Justiça mantém restabelecimento de aposentadoria cancelada sem processo administrativo e reconhece dever de indenizar a segurada
RESUMO DO CASO
Uma segurada teve sua aposentadoria por tempo de contribuição — concedida desde 2009 — cessada de forma abrupta, sem que houvesse a instauração de um regular processo administrativo prévio que justificasse o cancelamento do benefício.
Diante da suspensão de uma verba de natureza alimentar, a segurada buscou a Justiça para obter o restabelecimento do benefício, o pagamento das parcelas atrasadas e a reparação pelos danos morais decorrentes da privação indevida de sua renda.
O QUE FOI DECIDIDO
Em primeiro grau, a ação foi julgada procedente para declarar a nulidade da cessação, determinar o restabelecimento do benefício, condenar o pagamento das parcelas vencidas e fixar indenização por danos morais.
A Turma Recursal negou provimento aos recursos da autarquia previdenciária e da própria segurada, mantendo integralmente a sentença. Reconheceu-se que a cessação ocorreu sem comprovação do devido processo administrativo, o que caracteriza falha do serviço e responsabilidade civil do ente público, bem como dano moral em razão da supressão de verba alimentar.
IMPORTÂNCIA DA DECISÃO
A decisão reforça um ponto essencial para qualquer beneficiário: o benefício previdenciário não pode ser simplesmente cessado sem a observância do contraditório e do devido processo administrativo.

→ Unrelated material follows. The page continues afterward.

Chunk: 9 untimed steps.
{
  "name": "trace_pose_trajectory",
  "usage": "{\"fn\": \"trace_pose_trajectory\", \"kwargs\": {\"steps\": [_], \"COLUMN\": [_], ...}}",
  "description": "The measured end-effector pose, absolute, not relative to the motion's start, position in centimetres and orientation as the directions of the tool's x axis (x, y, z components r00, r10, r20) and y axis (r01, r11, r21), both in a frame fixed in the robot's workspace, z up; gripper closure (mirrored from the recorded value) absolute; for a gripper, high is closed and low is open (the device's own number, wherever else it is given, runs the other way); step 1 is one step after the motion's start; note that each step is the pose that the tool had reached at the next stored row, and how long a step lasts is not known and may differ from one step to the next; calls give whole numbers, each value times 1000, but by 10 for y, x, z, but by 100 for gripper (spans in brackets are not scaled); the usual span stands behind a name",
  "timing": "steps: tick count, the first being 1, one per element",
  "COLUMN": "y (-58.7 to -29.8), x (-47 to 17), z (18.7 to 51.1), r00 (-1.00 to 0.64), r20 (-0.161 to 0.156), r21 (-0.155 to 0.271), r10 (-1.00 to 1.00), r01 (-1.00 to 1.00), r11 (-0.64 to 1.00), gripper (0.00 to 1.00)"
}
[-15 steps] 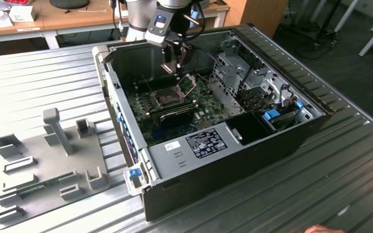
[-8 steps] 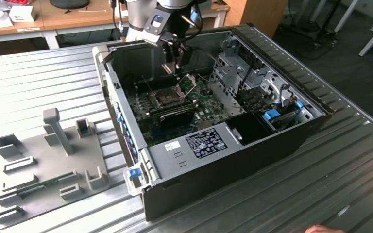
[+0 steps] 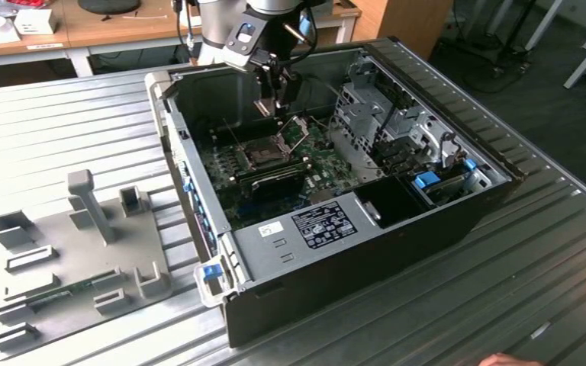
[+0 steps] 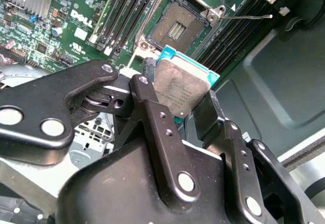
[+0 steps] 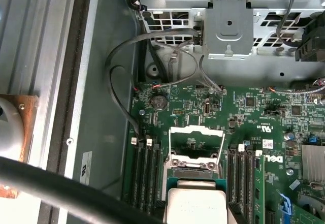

Ao reconhecer o dano moral pela suspensão indevida de verba alimentar, o julgado fortalece a proteção do segurado contra atos administrativos arbitrários e serve de referência para casos em que aposentadorias e pensões são interrompidas sem justificativa regular.
FUNDAMENTOS JURÍDICOS
Responsabilidade civil objetiva do Estado (art. 37, §6º, da Constituição Federal); exigência de devido processo legal e administrativo prévio; configuração de dano moral pela supressão de verba alimentar; art. 55 da Lei nº 9.099/95; e Súmula 111 do STJ quanto aos honorários.
FONTE
Processo nº: 1035309-02.2025.4.01.3500
Tribunal: Justiça Federal — Tribunal Regional Federal da 1ª Região
Órgão julgador: 1ª Turma Recursal dos Juizados Especiais Federais da Seção Judiciária de Goiás
Data da decisão: Maio de 2026
Tipo de decisão: Acórdão
Observação ética: Conteúdo meramente informativo. A decisão mencionada se refere a caso concreto e não representa promessa de resultado em outros processos. Cada situação deve ser analisada individualmente conforme as provas, documentos e circunstâncias específicas.